Task objective: A verbatim reproduction of the lines below, from the line containing "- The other" through the line containing "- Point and", both ends included, is the whole required output.
___ Available data
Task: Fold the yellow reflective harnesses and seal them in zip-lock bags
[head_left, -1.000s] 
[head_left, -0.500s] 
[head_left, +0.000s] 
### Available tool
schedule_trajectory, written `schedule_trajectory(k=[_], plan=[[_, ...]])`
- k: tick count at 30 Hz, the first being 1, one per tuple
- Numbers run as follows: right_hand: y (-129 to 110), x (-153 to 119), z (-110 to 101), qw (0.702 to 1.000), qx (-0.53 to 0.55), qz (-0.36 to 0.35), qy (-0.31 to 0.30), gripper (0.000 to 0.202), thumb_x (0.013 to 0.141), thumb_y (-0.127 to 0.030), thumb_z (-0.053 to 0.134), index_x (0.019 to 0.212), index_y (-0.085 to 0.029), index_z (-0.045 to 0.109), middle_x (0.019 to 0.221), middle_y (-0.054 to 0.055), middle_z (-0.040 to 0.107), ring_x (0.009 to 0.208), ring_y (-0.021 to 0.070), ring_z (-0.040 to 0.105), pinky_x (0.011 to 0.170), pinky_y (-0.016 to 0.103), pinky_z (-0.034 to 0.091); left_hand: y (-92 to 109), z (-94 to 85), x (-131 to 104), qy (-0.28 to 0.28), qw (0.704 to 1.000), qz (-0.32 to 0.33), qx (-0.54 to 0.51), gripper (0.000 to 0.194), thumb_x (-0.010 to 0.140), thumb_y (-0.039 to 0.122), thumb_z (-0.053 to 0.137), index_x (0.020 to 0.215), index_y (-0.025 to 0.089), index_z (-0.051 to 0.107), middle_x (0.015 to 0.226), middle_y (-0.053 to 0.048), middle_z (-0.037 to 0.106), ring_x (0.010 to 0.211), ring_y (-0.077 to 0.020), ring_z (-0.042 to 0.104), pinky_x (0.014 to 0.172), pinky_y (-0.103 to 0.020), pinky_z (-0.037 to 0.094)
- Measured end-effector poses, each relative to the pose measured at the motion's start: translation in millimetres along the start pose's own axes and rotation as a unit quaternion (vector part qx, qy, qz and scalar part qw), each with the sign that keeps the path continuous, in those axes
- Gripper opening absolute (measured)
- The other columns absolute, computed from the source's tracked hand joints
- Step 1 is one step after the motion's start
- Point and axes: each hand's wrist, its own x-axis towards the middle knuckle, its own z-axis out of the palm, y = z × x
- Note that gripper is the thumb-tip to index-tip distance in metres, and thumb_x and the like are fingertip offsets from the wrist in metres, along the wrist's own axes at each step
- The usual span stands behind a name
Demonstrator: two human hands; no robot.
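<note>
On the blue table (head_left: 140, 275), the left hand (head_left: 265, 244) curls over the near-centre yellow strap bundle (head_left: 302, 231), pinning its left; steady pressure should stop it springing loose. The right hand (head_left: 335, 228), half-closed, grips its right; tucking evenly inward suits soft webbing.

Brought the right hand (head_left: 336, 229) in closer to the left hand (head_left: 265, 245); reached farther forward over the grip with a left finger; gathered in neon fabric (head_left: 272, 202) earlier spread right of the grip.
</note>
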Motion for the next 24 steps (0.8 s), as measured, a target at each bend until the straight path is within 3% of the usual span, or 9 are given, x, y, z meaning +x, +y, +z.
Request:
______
Output for this task:
- The other columns absolute, computed from the source's tracked hand joints
- Step 1 is one step after the motion's start
- Point and axes: each hand's wrist, its own x-axis towards the middle knuckle, its own z-axis out of the palm, y = z × x

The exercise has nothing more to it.